I got bored of standing still in that queue. I wanted to drop my luggage and go and play ball with that six year-old. Maybe that's why guys never really grow up; boys will be boys and when we see a ball we roll back the years and we are six years-old again. If you watch Lionel Messi play for Barcelona he plays like a born professional, but he is just really a six-year old boy in the playground, all the money and stardom are left behind at his feet. Cesc Fabregas left Arsenal this season to go back to Barcelona where he grew up, to what is really just playing with his mates.

Give me a hockey ball and a hockey stick and I will never be able to resist having a dribble for the rest of my life. I can imagine myself in my old age still doing an indian dribble even if I may be sat down and to weary and old to force my legs in to play, the wrists must be able to manouvre. I really can't imagine not. The airport floor would have been similar to playing Indoor Hockey in our winter season.

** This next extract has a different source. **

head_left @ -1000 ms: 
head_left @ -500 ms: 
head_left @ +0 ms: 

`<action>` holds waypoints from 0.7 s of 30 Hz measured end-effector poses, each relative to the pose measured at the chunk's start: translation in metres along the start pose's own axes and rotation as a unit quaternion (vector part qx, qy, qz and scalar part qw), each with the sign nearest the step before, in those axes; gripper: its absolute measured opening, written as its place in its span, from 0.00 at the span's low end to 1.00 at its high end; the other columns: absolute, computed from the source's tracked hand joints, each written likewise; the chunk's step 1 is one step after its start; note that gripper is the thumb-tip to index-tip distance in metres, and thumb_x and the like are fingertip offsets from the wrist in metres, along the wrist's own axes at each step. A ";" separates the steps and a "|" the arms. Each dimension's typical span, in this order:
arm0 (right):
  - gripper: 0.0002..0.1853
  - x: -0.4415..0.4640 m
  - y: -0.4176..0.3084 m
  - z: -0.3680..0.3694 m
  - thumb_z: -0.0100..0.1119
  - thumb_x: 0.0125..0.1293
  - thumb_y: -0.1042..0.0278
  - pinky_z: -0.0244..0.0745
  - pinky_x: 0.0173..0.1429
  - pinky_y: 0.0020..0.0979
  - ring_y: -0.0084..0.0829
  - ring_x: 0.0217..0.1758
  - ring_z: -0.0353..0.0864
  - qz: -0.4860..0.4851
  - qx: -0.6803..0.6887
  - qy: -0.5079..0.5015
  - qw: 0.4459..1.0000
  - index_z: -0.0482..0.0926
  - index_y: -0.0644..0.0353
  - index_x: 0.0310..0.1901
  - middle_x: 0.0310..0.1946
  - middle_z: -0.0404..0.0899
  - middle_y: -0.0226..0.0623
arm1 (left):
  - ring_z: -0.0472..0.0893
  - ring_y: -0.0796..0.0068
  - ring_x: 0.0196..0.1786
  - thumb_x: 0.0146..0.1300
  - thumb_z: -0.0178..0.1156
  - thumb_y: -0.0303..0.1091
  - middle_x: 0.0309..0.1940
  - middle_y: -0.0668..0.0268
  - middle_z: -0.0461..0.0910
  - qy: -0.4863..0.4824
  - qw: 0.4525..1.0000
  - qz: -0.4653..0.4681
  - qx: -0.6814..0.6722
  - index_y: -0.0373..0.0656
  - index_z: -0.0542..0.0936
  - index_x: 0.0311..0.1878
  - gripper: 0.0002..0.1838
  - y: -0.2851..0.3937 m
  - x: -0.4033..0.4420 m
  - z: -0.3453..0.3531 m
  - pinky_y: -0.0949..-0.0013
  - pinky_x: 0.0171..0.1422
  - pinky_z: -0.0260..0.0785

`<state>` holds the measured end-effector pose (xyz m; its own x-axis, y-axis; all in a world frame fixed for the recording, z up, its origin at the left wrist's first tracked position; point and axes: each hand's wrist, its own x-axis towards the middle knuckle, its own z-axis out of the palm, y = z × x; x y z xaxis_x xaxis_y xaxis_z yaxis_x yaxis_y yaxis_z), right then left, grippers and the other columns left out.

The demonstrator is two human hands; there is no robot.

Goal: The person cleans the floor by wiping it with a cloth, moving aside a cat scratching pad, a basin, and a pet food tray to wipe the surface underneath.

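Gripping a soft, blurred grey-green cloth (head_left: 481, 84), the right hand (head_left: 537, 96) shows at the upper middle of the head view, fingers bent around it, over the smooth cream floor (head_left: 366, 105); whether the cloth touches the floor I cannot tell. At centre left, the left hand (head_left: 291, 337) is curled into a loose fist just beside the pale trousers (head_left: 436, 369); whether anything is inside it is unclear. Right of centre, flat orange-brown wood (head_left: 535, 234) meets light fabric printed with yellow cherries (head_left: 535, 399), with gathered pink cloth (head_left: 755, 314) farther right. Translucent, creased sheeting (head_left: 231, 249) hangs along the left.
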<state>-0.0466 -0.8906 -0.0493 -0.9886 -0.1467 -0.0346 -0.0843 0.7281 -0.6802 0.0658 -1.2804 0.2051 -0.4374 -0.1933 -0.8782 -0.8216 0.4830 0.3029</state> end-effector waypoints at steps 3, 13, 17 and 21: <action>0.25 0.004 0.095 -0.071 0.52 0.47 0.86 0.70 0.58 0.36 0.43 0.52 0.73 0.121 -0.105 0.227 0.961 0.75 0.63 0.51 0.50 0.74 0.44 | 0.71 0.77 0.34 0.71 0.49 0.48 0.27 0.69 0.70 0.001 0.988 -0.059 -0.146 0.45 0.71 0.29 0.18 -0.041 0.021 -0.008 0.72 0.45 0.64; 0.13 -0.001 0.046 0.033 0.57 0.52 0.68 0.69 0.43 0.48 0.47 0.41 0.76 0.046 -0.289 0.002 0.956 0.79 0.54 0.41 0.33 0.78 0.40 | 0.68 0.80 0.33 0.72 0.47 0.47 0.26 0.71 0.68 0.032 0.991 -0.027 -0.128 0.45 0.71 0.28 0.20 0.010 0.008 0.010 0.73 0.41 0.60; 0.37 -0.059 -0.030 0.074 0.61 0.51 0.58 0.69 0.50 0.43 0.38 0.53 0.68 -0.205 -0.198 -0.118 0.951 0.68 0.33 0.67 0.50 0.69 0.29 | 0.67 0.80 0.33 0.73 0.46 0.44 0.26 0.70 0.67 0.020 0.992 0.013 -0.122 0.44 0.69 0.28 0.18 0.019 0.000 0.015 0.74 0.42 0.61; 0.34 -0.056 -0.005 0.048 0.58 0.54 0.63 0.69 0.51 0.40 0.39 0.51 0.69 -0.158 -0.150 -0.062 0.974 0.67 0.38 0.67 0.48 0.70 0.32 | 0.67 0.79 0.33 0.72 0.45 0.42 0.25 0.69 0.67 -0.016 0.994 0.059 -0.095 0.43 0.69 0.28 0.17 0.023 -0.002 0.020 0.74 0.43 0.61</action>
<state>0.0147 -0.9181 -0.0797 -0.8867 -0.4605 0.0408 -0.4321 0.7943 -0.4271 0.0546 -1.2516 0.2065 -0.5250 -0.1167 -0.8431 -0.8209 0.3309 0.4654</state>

The kid kicked the ball and it bounced off one of the columns of the airport terminal structure. It must have been a goal he scored, in off the post.

Even in the office, how many times do we scrumple up pieces of paper and play basketball in the bin? I don't know a man that hasn't. The man that really is just a boy.

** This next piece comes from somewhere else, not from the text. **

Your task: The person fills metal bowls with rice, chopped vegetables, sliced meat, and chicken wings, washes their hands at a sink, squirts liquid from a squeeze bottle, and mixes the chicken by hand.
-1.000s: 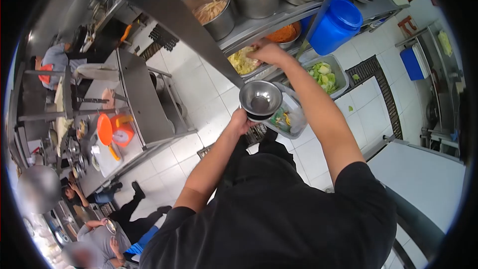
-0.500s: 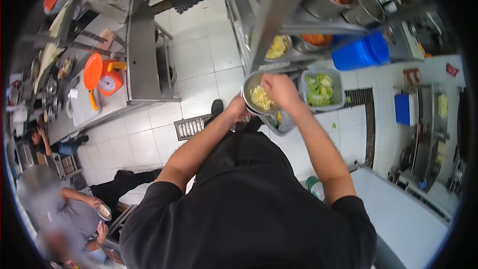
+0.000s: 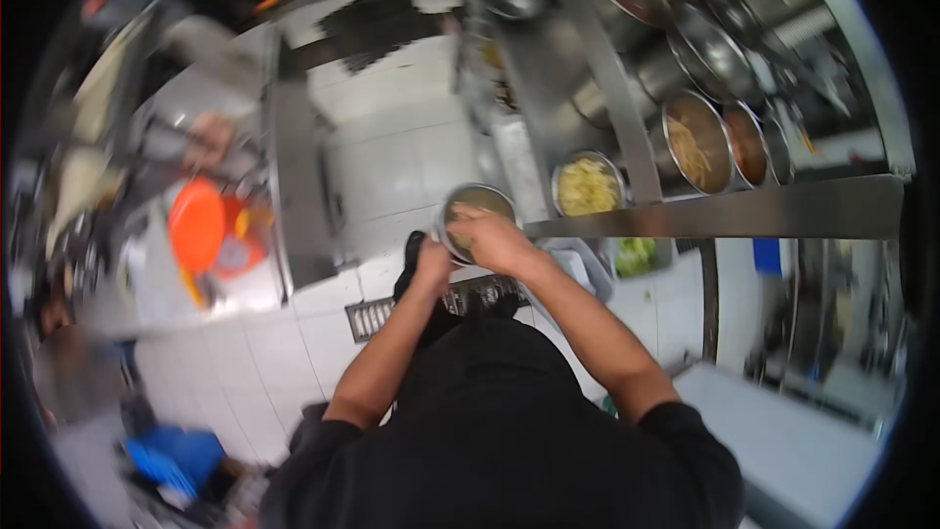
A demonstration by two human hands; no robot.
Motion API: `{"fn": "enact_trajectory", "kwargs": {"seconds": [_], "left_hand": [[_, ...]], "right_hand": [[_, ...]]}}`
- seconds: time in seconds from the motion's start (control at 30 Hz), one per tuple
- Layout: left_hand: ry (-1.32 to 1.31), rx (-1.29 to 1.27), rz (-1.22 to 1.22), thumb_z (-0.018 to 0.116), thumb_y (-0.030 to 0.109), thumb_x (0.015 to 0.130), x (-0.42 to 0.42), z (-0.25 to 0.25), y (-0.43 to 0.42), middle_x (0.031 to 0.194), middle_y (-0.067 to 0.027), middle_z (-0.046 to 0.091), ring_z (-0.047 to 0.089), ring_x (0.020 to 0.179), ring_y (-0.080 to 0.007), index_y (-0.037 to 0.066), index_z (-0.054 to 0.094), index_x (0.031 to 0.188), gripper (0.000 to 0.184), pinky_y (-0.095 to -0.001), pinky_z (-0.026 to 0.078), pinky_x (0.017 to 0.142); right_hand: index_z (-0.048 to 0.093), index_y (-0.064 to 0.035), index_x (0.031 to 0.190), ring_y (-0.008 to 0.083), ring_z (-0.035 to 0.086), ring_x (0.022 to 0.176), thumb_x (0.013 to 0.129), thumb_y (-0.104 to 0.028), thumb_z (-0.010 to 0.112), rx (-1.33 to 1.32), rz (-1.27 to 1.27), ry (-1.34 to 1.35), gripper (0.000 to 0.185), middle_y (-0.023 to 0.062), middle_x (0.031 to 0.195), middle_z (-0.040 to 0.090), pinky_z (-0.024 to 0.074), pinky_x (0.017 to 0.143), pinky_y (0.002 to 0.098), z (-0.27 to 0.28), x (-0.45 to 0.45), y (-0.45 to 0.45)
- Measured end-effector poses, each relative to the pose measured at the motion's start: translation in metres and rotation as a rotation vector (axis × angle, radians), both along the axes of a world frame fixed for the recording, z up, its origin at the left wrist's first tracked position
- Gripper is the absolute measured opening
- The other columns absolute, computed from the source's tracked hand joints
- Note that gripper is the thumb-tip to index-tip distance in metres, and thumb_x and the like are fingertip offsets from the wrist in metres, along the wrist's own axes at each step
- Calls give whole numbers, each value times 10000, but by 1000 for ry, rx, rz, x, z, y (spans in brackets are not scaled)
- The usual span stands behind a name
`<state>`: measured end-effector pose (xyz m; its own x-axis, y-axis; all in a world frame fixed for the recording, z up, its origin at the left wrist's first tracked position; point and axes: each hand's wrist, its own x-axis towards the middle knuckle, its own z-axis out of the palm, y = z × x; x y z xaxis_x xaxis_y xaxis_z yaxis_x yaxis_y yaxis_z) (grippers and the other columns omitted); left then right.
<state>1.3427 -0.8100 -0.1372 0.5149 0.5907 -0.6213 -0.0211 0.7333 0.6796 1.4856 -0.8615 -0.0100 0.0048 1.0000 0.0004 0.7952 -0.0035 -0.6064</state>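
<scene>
Bowl (image 3: 493, 199) held above floor (image 3: 392, 171), left of food pan (image 3: 556, 184), its near-left side grasped by left hand (image 3: 433, 264); right hand (image 3: 493, 241) reaches inside, finger closure indeterminable, and its uneven pressure against a weak left-hand grip could tip the bowl.

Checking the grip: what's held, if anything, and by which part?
The left hand holds the metal bowl by its near left side; any hold by the right hand is unclear.

Glossy metal bowl (image 3: 480, 198), smooth orange plastic pan (image 3: 197, 225), matt black cloth shirt (image 3: 509, 451)
</scene>
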Motion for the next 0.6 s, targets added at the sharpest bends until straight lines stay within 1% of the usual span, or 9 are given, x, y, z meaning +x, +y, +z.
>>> {"fn": "enact_trajectory", "kwargs": {"seconds": [0.03,0.1,0.17,0.23,0.27,0.3,0.33,0.47,0.6], "left_hand": [[-36,-6,-21,558,275,990,2,-2,24,1125,-82,693,707,928,-229,115,552,1304,352,-428,600,711],[-50,-21,-35,542,264,1006,8,-4,68,1161,-70,686,703,969,-208,127,546,1317,340,-389,602,720],[-57,-27,-27,524,256,1031,16,19,110,1189,-64,676,695,1006,-188,128,528,1339,334,-345,600,728],[-50,-7,0,516,254,1037,24,30,146,1211,-68,667,692,1022,-197,124,507,1365,353,-359,602,743],[-44,0,13,512,253,1040,29,31,161,1222,-70,663,691,1030,-201,122,496,1378,363,-366,602,751],[-47,-12,11,504,242,1041,32,33,173,1240,-75,654,687,1044,-206,119,482,1391,372,-375,603,762],[-53,-17,13,496,231,1042,38,35,185,1257,-81,645,683,1059,-212,116,469,1405,381,-384,603,773],[-63,-1,-28,443,176,1058,51,24,215,1273,-125,627,684,1057,-222,82,406,1451,406,-397,608,814],[21,-31,-73,449,185,1055,55,29,228,1247,-115,632,684,1037,-214,80,404,1458,419,-388,606,810]], "right_hand": [[717,-66,1145,367,604,1196,770,20,604,-60,-99,60,400,172,1260,658,482,1020,422,4,3,16],[714,-80,1140,360,643,1125,833,-75,612,17,-267,132,324,183,1178,686,512,970,428,11,34,56],[712,-71,1113,361,677,1039,869,-135,616,-23,-725,88,269,179,1107,708,542,900,420,24,83,91],[705,-56,1015,356,693,946,892,-189,628,210,-930,-122,197,169,999,720,547,836,435,26,153,106],[705,-42,952,327,704,937,898,-156,631,269,-1047,-296,147,180,992,721,542,835,406,0,208,106],[698,-37,927,360,693,963,894,-199,635,222,-1223,-365,177,182,996,719,536,847,431,13,231,110],[710,-47,1057,400,670,1029,892,-223,616,239,-1295,-755,259,210,1059,710,516,902,460,-30,302,96],[686,-59,1179,424,637,1102,900,-212,581,63,-997,-840,335,248,1139,683,492,955,476,-52,431,63],[644,-77,1287,426,594,1187,903,-213,570,-165,-884,-810,414,276,1241,631,461,1022,480,-68,452,89]]}}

The six year-old then slid across the shiny marble airport floor to catch a slow, trundling and rebounding ball. It must have been a sliding tackle.

I have always had a squash ball that I squeeze in my hands to train my wrists. I also lay on the sofa and throw it back and forth at the wall. I am really Captain Virgil 'The Cooler King' Hilts in The Great Escape, aka Steve Mcqueen. That ball (and glove) would save my sanity, that I am sure of.

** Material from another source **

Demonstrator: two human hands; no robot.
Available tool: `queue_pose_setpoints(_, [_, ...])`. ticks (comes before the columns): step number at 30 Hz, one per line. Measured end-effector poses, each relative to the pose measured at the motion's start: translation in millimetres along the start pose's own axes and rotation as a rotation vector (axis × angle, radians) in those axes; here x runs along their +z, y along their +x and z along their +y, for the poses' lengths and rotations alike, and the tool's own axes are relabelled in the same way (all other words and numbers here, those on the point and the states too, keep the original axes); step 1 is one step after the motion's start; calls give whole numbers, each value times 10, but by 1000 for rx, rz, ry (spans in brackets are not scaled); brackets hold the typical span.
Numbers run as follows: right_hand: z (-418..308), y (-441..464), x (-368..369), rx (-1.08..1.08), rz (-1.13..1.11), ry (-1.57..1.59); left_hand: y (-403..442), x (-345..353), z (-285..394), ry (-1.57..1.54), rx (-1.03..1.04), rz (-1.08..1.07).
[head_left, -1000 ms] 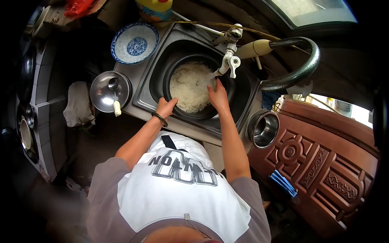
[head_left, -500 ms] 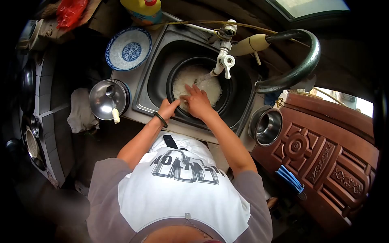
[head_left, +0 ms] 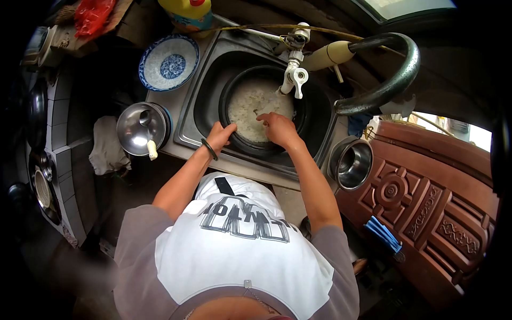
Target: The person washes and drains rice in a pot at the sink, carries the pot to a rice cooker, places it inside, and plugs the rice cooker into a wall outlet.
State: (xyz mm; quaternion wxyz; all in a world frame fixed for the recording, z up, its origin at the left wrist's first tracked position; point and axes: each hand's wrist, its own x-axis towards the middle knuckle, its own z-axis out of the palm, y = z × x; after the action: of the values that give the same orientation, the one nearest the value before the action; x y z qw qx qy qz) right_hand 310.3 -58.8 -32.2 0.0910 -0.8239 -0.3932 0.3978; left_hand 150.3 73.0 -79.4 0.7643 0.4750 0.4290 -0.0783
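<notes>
A dark round basin (head_left: pixel 226 98) sits in the metal sink, holding whitish, cloudy contents (head_left: pixel 255 101) with a lumpy or foamy surface; I cannot tell exactly what they are. My left hand (head_left: pixel 217 137), with a dark bangle on its wrist, closes on the basin's near left rim, thumb on the edge. Over the right part of the contents is my right hand (head_left: pixel 280 129), its fingers drawn together and pointing left. A small dark speck shows at its fingertips, too small to name. The white tap (head_left: pixel 293 80) hangs over the basin's far right side.
Around the basin runs the sink (head_left: pixel 188 120). To its left are a blue-and-white bowl (head_left: pixel 160 64) and a metal bowl (head_left: pixel 130 136) with a ladle (head_left: pixel 152 149) in it. At right stand metal pots (head_left: pixel 353 165) and a carved brown panel (head_left: pixel 426 213). A yellow bottle (head_left: pixel 186 16) stands behind.
My right hand has lifted and shifted right, from spread fingers in the contents to fingers drawn together. My left hand stays at the rim. The splash below the tap no longer shows clearly.
</notes>
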Motion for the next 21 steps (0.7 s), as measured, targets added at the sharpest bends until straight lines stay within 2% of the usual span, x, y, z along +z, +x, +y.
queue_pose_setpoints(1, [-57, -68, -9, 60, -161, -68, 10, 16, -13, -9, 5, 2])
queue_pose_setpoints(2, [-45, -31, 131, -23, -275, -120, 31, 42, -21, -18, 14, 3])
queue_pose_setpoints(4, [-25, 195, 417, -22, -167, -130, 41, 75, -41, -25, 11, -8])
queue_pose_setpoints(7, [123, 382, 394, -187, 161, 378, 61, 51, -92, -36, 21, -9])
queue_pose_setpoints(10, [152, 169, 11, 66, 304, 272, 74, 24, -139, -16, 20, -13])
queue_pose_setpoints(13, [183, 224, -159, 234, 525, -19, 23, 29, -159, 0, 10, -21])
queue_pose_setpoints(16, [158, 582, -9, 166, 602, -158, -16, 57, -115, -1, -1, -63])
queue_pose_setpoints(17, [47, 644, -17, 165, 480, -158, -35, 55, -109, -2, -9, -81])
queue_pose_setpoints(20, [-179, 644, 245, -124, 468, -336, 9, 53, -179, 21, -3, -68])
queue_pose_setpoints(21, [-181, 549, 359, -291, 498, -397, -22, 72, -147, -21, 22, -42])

I wanted to shout 'pass...pass it' to the six year-old boy.

I think this is where there is a connection with my love of dogs. Dogs will always chase balls, they will never grew old of it, male and female dogs alike.

In that check-in queue the Nike Tv advert with the Brazilian 'Seleçao' National team sprung to mind. The Joga Bonito - the beautiful game - flowed through an airport terminal at the magical, samba-style happy feet, where grown men earning fame and fortune were due to play in the World Cup Finals. They may as well have been in the garden, or the playground, or anywhere a ball can roll, be kicked, flicked or kept up.

Just do it. Nike have said this for years. And that's all we boys will ever do. Give us a ball and we will do it. We will play forever with a ball. It's a dog's life really. And whoever invented that phrase as a metaphor of hard life should have thought again.

Adidas say impossible is nothing. Adidas is all in. Well, give me a ball and it is impossible that I will not play. Andrew is all in.

The parents finished checking-in and walked off with their boarding passes calling "Venga, vamos" at their playful Spanish son to pick up the ball and hurry along. I was left waiting my turn, looking to my left at the kid's playground. I could make out a goal with the column and the next one along, even if it was a big one. One of the benches could have been a goal, with another bench further along and opposite being the goal at the other end of the pitch. My imagination reconstructed the moves like Messi, not Jagger. I imagined kicking a ball like a free kick from where I was stood to the terminal entrance which actually was a goal to me. I wondered if I could flick or scoop a hockey ball the length of the check in area with my hockey stick without it bouncing.

To the ball I am devoted.


'Joga Bonito' by Andrew Granville, aged six.